The patients’ demographic, age, gender, and body mass index data were collected. The clinicopathologic characteristics of the tumor were noted, including: size; location (anterior, posterior, upper polar, lower polar); growth pattern (exophytic, mesophytic, endophytic); number of targeted renal arteries feeding the tumor; and R.E.N.A.L. nephrometry score (RNS). In addition, the following features were carefully collected: perioperative data such operative and clamping time, estimated blood loss, pathology, and positive surgical margin; postoperative glomerular filtration rate (GFR); and complications. Two radiologists were blinded to the RNSs, in accordance with Kutikov and Uzzo (13). Complications were graded based on Clavien’s classification (14). For analysis, patients were classified as CSA or non-CSA, depending on whether the CSA was achieved.
All the data were analyzed by STATA 14.0 software. Perioperative characteristics of different tumor types were compared using the t-test, chi-squared test, or one-way analysis of variance. Univariable and multivariable logistic regression analyses were utilized to investigate associations between patient or tumor characteristics and successfully getting a CSA. P<0.05 was considered statistically significant.

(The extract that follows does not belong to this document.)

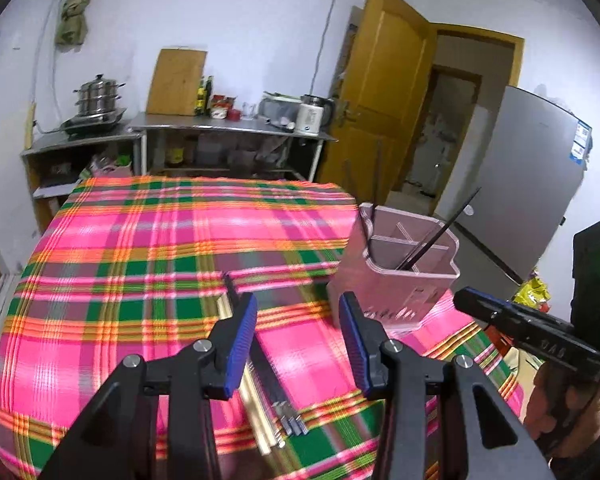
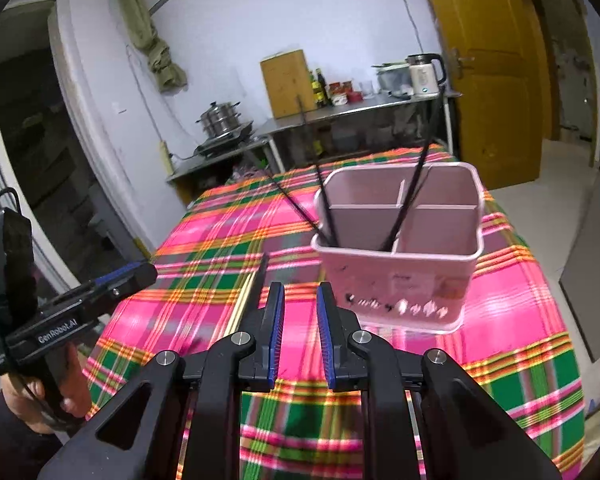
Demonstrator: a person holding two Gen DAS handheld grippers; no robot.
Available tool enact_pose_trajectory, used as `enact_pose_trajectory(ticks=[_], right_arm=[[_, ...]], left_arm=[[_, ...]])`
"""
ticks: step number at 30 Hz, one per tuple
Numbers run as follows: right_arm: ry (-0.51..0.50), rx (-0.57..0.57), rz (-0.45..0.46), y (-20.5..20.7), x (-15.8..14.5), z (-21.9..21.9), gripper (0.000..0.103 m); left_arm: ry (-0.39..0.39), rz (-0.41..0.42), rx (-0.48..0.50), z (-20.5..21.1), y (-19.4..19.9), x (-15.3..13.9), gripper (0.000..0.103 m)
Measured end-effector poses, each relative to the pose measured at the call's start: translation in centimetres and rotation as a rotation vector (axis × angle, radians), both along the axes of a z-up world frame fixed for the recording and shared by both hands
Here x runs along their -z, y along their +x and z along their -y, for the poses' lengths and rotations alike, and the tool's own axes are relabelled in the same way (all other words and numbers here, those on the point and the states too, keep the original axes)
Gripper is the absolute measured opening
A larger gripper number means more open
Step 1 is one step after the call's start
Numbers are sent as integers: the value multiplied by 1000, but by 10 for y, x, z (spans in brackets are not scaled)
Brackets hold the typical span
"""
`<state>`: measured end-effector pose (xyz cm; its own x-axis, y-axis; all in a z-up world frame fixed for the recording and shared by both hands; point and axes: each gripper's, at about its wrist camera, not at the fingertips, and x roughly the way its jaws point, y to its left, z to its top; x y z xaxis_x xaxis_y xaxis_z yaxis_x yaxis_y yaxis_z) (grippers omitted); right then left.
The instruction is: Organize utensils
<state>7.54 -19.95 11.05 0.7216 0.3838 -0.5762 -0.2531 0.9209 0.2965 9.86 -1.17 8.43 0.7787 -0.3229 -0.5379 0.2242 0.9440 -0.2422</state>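
Observation:
A pink divided utensil holder [image 1: 396, 280] [image 2: 400, 280] stands on the plaid tablecloth [image 1: 140, 264], with black chopsticks [image 2: 410, 204] leaning in its compartments. A bundle of pale and grey chopsticks [image 1: 270, 396] [image 2: 246, 298] lies flat on the cloth, left of the holder. My left gripper [image 1: 298, 344] hovers over that bundle, open, with nothing between its pads. My right gripper [image 2: 300, 336] points at the holder's near left corner; its jaws stand a narrow gap apart and hold nothing. Each gripper shows in the other's view: the right one [image 1: 500, 320] and the left one [image 2: 132, 272].
Behind the table stand steel counters [image 1: 228, 128] with a steamer pot [image 1: 98, 98], a cutting board, bottles and a kettle [image 1: 314, 114]. A yellow door [image 1: 380, 92] stands open at the right, beside a grey fridge [image 1: 520, 184]. The holder sits near the table's right edge.

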Motion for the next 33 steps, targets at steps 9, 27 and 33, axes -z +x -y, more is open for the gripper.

Patient and tumor characteristics
The 106 patients consisted of 68 men (64.15%) and 38 women (35.85%). The patients’ mean age was 55.31 years and body mass index was 22.74 kg/m2. Regarding the tumor characteristics, the mean tumor diameter was 3.42 cm, with 77.36% and 22.64% in T1a and T1b stage, respectively. The median RNS was 6 (range, 4–10).
The majority of the tumors (72.64%) were clear cell carcinoma, with angiomyolipoma (14.15%), papillary carcinoma (5.66%), oncocytoma (4.72%), and chromophobe cell carcinoma (2.83%) making up the balance (Table 1).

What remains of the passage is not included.